Carnicerías al borde del cierre: El panorama en los barrios es desolador. Los carniceros reportan que los clientes ya no piden «un kilo», sino que compran «por monto»: «cien pesos de esto», «mil de aquello». La caída en las ventas ronda el 20% en volumen, lo que pone a los comercios minoristas en una encrucijada letal: si trasladan todo el aumento, no venden nada; si no lo hacen, pierden capital de trabajo. A este ritmo, muchas carnicerías familiares evalúan bajar la persiana ante la imposibilidad de sostener los costos de refrigeración con mostradores vacíos.

La «Pollo-dependencia» y el cambio de dieta: Por primera vez en la historia reciente, el consumo de carne aviar ha superado oficialmente al de carne vacuna. El cerdo también gana terreno con precios que llegan a ser un 50% más económicos. No se trata de un cambio de gusto, sino de una sustitución por necesidad. La clase media trabajadora ha sido desterrada del mostrador de la vaca; hoy, un asado para cuatro personas con achuras y bebida ya supera los $50.000, un costo prohibitivo para salarios que siguen corriendo por detrás de la inflación de alimentos.

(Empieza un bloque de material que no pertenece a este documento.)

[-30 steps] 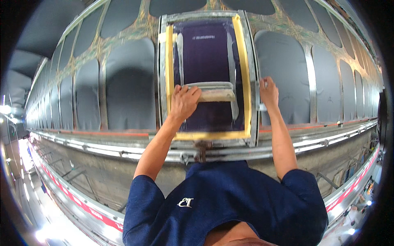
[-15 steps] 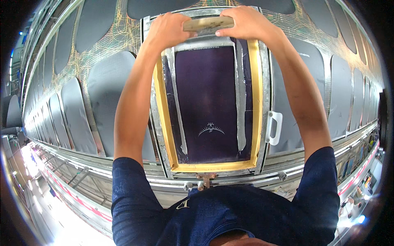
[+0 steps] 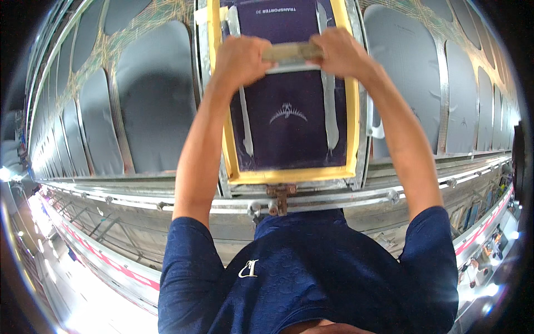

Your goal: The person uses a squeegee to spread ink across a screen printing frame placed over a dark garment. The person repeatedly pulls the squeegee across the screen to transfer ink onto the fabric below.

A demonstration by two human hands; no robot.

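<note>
My left hand (image 3: 242, 60) and my right hand (image 3: 338, 53) are closed round the two ends of a squeegee (image 3: 292, 52) with a pale bar-shaped grip. It lies crosswise on the dark purple mesh of a printing screen (image 3: 286, 145), above a small light winged emblem (image 3: 287, 113). Yellow tape (image 3: 289, 177) borders the mesh inside a metal frame. Streaks of grey ink (image 3: 330, 117) run down both sides of the mesh. The squeegee's blade edge is mostly hidden under the grip and my fingers.
Flat dark grey panels lie in rows on the long table, one panel (image 3: 153, 106) left of the screen and another (image 3: 405, 89) right. A metal rail (image 3: 222, 205) with a rusty bracket (image 3: 282, 191) runs along the near edge. A white handle (image 3: 376, 131) shows beside the frame's right side.
Both hands have drawn the squeegee toward me, from the screen's far end to about the middle of the mesh. The whole table now appears higher in the view.
</note>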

¿Hay techo para los aumentos?: Aunque el Gobierno sostiene que los precios se estabilizarán por la propia caída de la demanda, la realidad productiva marca otra cosa. El stock ganadero está estancado y la exportación sigue siendo el refugio para los frigoríficos, lo que deja al mercado interno con lo poco que sobra y a precios internacionales. La «arquitectura» económica de la Rosada parece no contemplar que, sin poder adquisitivo, la estabilidad es solo una cifra vacía para quien ya no puede poner un plato de proteína en su mesa.

CONCLUSIÓN: El drama de la carne es el resumen perfecto de la Argentina del 2026: una macroeconomía que se ordena en los papeles pero que desordena la vida de la gente. Ver carnicerías vacías y pizarras que se tachan todos los días con nuevos precios es la imagen de una sociedad que está perdiendo sus costumbres más básicas. La política de «libre mercado» está chocando de frente con la realidad del hambre y el ajuste, dejando a la clase media a la deriva en un país que produce alimentos para 400 millones, pero donde su propia gente no puede comprar un kilo de carne picada.